Two state experts - as well as a third psychologist called by the Illinois Attorney General's office in opposition to Welsh's release - all agreed that Welsh could live outside prison walls without posing a serious threat to the community.

One even suggested he be let go with no conditions. The others suggested Welsh live under a set of rules that keep him closely monitored while restricting his movements and access to children.

Welsh is no stranger to living in restricted settings.

Before the 1962 slaying, authorities said, Welsh had been institutionalized in the late 1950s after sexual attacks on two young family members.

In 1973, after spending 11 years in state mental institutions, he was convicted of murdering 3-year-old Marlene Casteel while baby-sitting the girl in her parents' Harvard home.
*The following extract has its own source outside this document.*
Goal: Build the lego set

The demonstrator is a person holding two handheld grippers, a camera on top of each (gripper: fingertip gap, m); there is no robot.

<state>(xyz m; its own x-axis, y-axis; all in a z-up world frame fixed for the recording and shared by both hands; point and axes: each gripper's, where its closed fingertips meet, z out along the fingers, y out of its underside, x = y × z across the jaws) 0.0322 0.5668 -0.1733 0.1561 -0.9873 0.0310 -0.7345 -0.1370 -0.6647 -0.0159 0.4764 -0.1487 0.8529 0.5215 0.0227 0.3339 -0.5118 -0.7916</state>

Authorities said he suffocated the girl with a pillow while trying to quiet her cries as he raped her.

The Illinois Department of Corrections paroled Welsh in 2004, but before he went free the Illinois Attorney General's office asked Prather to declare him a sexually violent person. The judge granted the request, allowing the state to keep him in custody beyond the expiration of his prison sentence until doctors believed he was not likely to commit sex crimes.

Welsh sought his release again last year and this time two state doctors testified before Prather that he was no longer a threat. Despite that testimony, Prather waited four more months and lined up 37 conditions under which Welsh must live before granting his release.

With Prather's order Thursday, Welsh moved to a Rockford apartment where he will spend the next 30 days under home confinement, leaving with supervision only for sex offender treatment and other approved activities.

After that, the state-contracted company in charge of his supervision can place him under electronic monitoring. Prather's order also bars him from driving a vehicle, visiting schools, parks, theaters or bars, owning a computer, going online, viewing pornography or using alcohol or drugs.

If he violates any of those conditions, he could be sent back to a state facility.

Prather said she understands why Welsh's release would generate outrage, given his "heinous, heinous crime." But, she said, some of that outrage may be borne out of a misunderstanding of why and how he's remained locked up since his 2004 parole.

All proceedings since then, she noted, have been civil, not criminal, and targeted toward treating Welsh, not punishing him.

"One of the things everyone should understand is that Gary Welsh served his criminal sentence," Prather said. "Had they wanted him to serve life, they should have done that with the original sentence."